Within our own persons we might describe degrees to which we experience connection and boundary divides. That we play multiple roles in life, that we express different aspects or facets, does not surprise. Some theorists speak of persons as having parts. As Philip Bloomberg write, “the mind (is) a configuration of shifting, nonlinear, discontinuous states of consciousness in an ongoing dialectic with the healthy illusion of unitary selfhood.” When our selves experience conflict—I am on a diet so can’t have dessert; but I want that chocolate cake—we negotiate with ourselves. If a self occupies an intolerable status within our collective of selves, then that self might get cut off from consciousness, banished to a borderland internment camp where its voice gets silenced most of the time.
Sometimes we drift in and out of each other’s thoughts and dreams and creative foment. Our inter-mentality gets mobilized when we brain storm or empathize, our mirror neurons firing up their engines. Together we put pieces of puzzles together, retrace steps, find things, discover or invent new processes, mobilize and coordinate skill sets.
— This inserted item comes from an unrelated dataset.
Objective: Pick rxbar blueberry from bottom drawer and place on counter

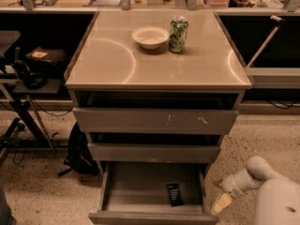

The creative fuzziness of our intellectual and creative boundaries—this imperfect but glorious mind-reading and attunement—works often to our benefit. In the kitchen with my sisters, and with my mother when she was alive, all of us would seamlessly move around and, without any words exchanged, manage to cook a large family meal and bring it to the table, hot and enticing, with exact timing. And all of the cooking pots and pans cleaned up along the way.
Intentions, even ignorance, often hold sway over the sanctity of boundaries, and this can sometimes make you laugh. Remember? While your toddler, utterly enthralled, reads her board books on the kitchen floor, you sneak into the bathroom, silently close the door, and sit on the only throne you’ll ever know. And then, as if the world has suddenly gone dark, the door barges open. There’s your two-year old with that beaming face of discovery, relief, and adoration. “I’m here mama!” Grabbing the toilet paper she pulls at least six feet of it off and hands it to you. And what does a polite adult say in that situation, but thank you?
And if at the theater with the short intermission, you rush into your stall in the women’s restroom, with the unfortunately broken lock, and another woman pushes the door into your head, while saying, ‘I’m sorry,’ you easily forgive, underpants down at your calves, in mid squat over the dewy toilet rim—previously sprinkled on by the former temporary owner of the two foot square space where the relevance of your noggin seems to be in question.
In a hostage taking situation, a negotiator comes in peace, hands raised to signal no weaponry. An exception might get made for talking which, yes, offers more nuances than gunfire.
Boundaries protect, they confine, they clarify, they mystify. We decide when to negotiate them or fall at the mercy of their violation. In other than the human world, migratory birds don’t give a fig through whose air space they fly. And stars throw indiscriminate fistfuls of light.